Most tools you find will be aimed at handling scale, and in the name of efficiency will therefore be in a columnar form, which is why you see a bunch of tools that do this already but only on tabular data. JSON is slow to work with beyond the initial load, so often you’d see it loaded into pandas or polars, maybe with minor transformation, then dumped to parquet files for some downstream tool to pick up and process.
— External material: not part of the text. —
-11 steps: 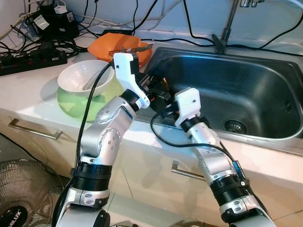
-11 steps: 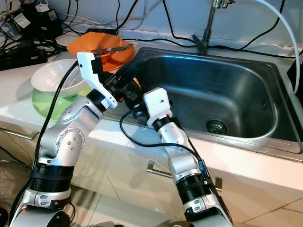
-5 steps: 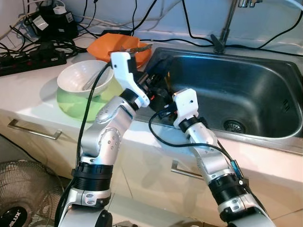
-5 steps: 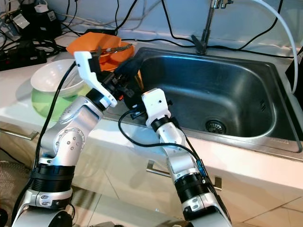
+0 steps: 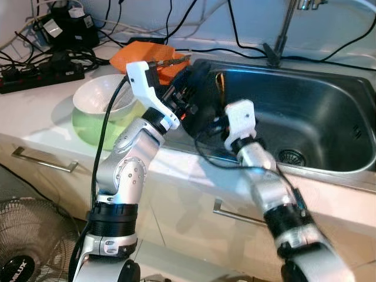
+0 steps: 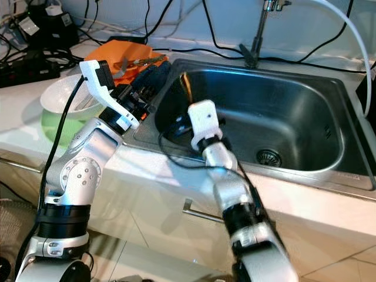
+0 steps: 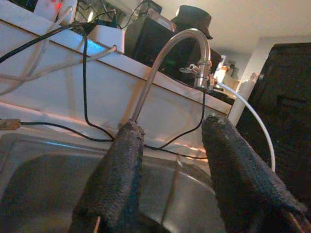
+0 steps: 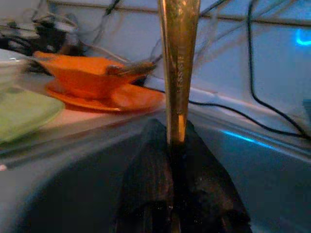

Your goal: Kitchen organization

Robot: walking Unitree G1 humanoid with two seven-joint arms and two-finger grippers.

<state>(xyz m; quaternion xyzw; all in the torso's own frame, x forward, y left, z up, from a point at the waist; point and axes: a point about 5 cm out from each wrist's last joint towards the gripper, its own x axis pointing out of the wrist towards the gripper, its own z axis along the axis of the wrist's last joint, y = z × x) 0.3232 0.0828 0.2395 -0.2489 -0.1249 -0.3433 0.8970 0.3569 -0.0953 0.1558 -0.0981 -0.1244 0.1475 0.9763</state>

These systems are also geared toward being robust. In a real world system there are all kinds of unexpected errors to handle. What happens if the API you’re pushing to is down, or starts rate limiting you, or someone added a new field or renamed a field or your two data sets don’t have matching keys? Real pipelines have to account for this, and depending on your scenario you might want to retry, or roll back changes, and this can get ridiculously complicated because in API land you often don’t have any analogous concept of transactions and rollback like exist in SQL, so without a distributed transaction coordinator (it’s own complexity), streaming data will lead to distributed systems drifting out of sync. And now you need a batch job on top of your streaming data to ensure it hasn’t fallen out of sync (so in reality, unless you have heavy complexity needs, just use SQL so you have transactions, or just use batch jobs).

But that’s the reason you don’t see this record-based fire-and-forget approach, because it’s too slow and lacks error handling, and why instead everything is columnar and heavyweight (with DAGs and workflow orchestrators etc).

Maybe I’m missing your point, but your Python code could definitely be as concise as any of the other examples you gave.

codingmoh • 4 days ago

Thanks for laying that out. You raise great points: Pandas (or Polars) chaining is indeed closer to what we want than raw imperative loops, and it handles a lot of the transformations. But it still assumes an in-memory, columnar approach, which doesn’t always gel with row-by-row side effects like pushing data to an external API. Also, real-world systems do require robust error handling and partial retries, which is exactly the scenario we’d love a functional pipeline to address by design, rather than patching in big try/except blocks. Tools like DAG orchestrators solve that at a workflow level, but not so much at the record/stream level.

So that’s the core frustration: yes, we can hack it in Python with a pipeline style, yes we can load data into DataFrames and transform it, but as soon as we do side-effectful calls (like collection.add(...) per record or batch), we have to drop out of the nice .pipe() flow. For me, it’s less about syntax and more about a missing standard approach to composable streams + side effects. Elixir Broadway, or even a DSL in Lisp/Clojure, addresses that more natively.

“Just use batch jobs / just use SQL transactions” works only if your external system supports transactions or if you keep your data in a single database. But many people use specialized systems (e.g. vector DBs, text embeddings) that don’t have an ACID-like model. Tools like Elixir Broadway do exactly that for streaming: concurrency, batching, backpressure, built-in retry, etc. That’s part of the reason we’re exploring new paradigms, rather than simply reading into Pandas or writing a standard “for line in file” script.

In short, I’m not saying Pandas can’t be coerced into something close to a pipeline. It’s more that we lack a standard, built-in, composable “stream of records -> transform -> side-effect-> handle errors” solution. Once you leave the purely tabular, in-memory paradigm, or need partial success handling, you quickly outgrow the typical DataFrame approach. That’s why I find frameworks like Elixir Broadway, or even an RxJS-like pipeline, so appealing — they make chunk-based side effects a first-class citizen.

So the question is: do we keep building one-off solutions in Python, or do we push for a more standardized, composable approach that can handle both transformations and side effects gracefully?